Exercise instructions
Whatever appears in the listing, return all of it exactly.

-- Dataset extract follows --

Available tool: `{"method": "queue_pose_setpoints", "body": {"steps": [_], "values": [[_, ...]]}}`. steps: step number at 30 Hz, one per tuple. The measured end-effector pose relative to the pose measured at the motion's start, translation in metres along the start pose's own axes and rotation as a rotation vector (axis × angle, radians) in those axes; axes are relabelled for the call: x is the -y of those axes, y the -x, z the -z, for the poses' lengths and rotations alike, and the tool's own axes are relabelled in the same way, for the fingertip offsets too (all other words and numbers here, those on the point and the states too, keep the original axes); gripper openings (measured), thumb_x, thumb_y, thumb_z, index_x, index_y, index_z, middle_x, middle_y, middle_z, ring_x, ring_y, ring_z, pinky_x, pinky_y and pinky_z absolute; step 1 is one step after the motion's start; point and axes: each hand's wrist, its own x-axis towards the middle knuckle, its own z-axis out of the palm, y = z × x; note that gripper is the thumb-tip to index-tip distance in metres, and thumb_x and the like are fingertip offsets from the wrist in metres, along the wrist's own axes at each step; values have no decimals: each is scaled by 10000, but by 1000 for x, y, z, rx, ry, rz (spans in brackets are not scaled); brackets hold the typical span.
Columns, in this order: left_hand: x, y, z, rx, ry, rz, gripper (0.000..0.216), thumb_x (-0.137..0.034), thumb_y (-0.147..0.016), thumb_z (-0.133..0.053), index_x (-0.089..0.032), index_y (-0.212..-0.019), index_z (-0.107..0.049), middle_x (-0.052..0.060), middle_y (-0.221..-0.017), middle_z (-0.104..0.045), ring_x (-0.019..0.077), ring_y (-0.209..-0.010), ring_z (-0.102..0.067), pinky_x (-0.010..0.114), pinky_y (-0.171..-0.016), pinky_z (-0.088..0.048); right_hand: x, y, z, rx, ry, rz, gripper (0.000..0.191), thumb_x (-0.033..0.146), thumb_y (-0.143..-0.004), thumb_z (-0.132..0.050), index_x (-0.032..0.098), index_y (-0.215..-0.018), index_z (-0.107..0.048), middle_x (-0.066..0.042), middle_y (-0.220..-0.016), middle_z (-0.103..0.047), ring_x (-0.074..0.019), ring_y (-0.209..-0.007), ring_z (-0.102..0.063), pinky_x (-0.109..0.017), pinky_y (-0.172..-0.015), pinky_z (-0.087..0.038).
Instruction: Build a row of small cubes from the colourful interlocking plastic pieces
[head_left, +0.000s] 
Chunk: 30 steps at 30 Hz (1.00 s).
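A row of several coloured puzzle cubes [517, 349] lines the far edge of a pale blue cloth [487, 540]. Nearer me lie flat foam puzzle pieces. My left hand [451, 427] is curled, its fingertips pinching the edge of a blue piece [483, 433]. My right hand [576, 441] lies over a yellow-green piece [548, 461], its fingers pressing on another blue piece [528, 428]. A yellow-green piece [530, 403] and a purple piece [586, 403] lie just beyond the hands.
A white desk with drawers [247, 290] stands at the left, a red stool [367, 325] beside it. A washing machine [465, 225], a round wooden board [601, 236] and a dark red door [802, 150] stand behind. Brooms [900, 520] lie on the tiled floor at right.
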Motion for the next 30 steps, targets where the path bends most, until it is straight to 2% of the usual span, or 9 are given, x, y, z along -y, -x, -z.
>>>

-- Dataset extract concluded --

Result below
Available tool: `{"method": "queue_pose_setpoints", "body": {"steps": [_], "values": [[_, ...]]}}`. steps: step number at 30 Hz, one per tuple. The measured end-effector pose relative to the pose measured at the motion's start, translation in metres along the start pose's own axes and rotation as a rotation vector (axis × angle, radians) in those axes; axes are relabelled for the call: x is the -y of those axes, y the -x, z the -z, for the poses' lengths and rotations alike, and the tool's own axes are relabelled in the same way, for the fingertip offsets too (all other words and numbers here, those on the point and the states too, keep the original axes); gripper openings (measured), thumb_x, thumb_y, thumb_z, index_x, index_y, index_z, middle_x, middle_y, middle_z, ring_x, ring_y, ring_z, pinky_x, pinky_y and pinky_z absolute; step 1 is one step after the motion's start; point and axes: each hand's wrist, its own x-axis towards the middle knuckle, its own z-axis out of the palm, y = z × x; note that gripper is the thumb-tip to index-tip distance in metres, and thumb_x and the like are fingertip offsets from the wrist in metres, along the wrist's own axes at each step; values have no decimals: each is scaled by 10000, but by 1000 for x, y, z, rx, ry, rz (spans in brackets are not scaled); brackets hold the typical span.
Columns, in this order: left_hand: x, y, z, rx, ry, rz, gripper (0.000..0.216), thumb_x (-0.137..0.034), thumb_y (-0.147..0.016), thumb_z (-0.133..0.053), index_x (-0.089..0.032), index_y (-0.212..-0.019), index_z (-0.107..0.049), middle_x (-0.052..0.060), middle_y (-0.221..-0.017), middle_z (-0.104..0.045), ring_x (-0.019..0.077), ring_y (-0.209..-0.010), ring_z (-0.102..0.067), pinky_x (-0.010..0.114), pinky_y (-0.171..-0.016), pinky_z (-0.088..0.048); right_hand: x, y, z, rx, ry, rz, gripper (0.000..0.191), thumb_x (-0.033..0.146), thumb_y (-0.143..-0.004), thumb_z (-0.132..0.050), index_x (-0.032..0.098), index_y (-0.215..-0.018), index_z (-0.107..0.048), middle_x (-0.066..0.042), middle_y (-0.220..-0.016), middle_z (-0.103..0.047), ring_x (-0.074..0.019), ring_y (-0.209..-0.007), ring_z (-0.102..0.063), pinky_x (-0.109..0.017), pinky_y (-0.172..-0.015), pinky_z (-0.087..0.038).
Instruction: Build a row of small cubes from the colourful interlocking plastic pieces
[head_left, +0.000s] 
Chunk: 30 steps at 30 Hz (1.00 s).
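A row of several coloured puzzle cubes [517, 349] lines the far edge of a pale blue cloth [487, 540]. Nearer me lie flat foam puzzle pieces. My left hand [451, 427] is curled, its fingertips pinching the edge of a blue piece [483, 433]. My right hand [576, 441] lies over a yellow-green piece [548, 461], its fingers pressing on another blue piece [528, 428]. A yellow-green piece [530, 403] and a purple piece [586, 403] lie just beyond the hands.
A white desk with drawers [247, 290] stands at the left, a red stool [367, 325] beside it. A washing machine [465, 225], a round wooden board [601, 236] and a dark red door [802, 150] stand behind. Brooms [900, 520] lie on the tiled floor at right.
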Motion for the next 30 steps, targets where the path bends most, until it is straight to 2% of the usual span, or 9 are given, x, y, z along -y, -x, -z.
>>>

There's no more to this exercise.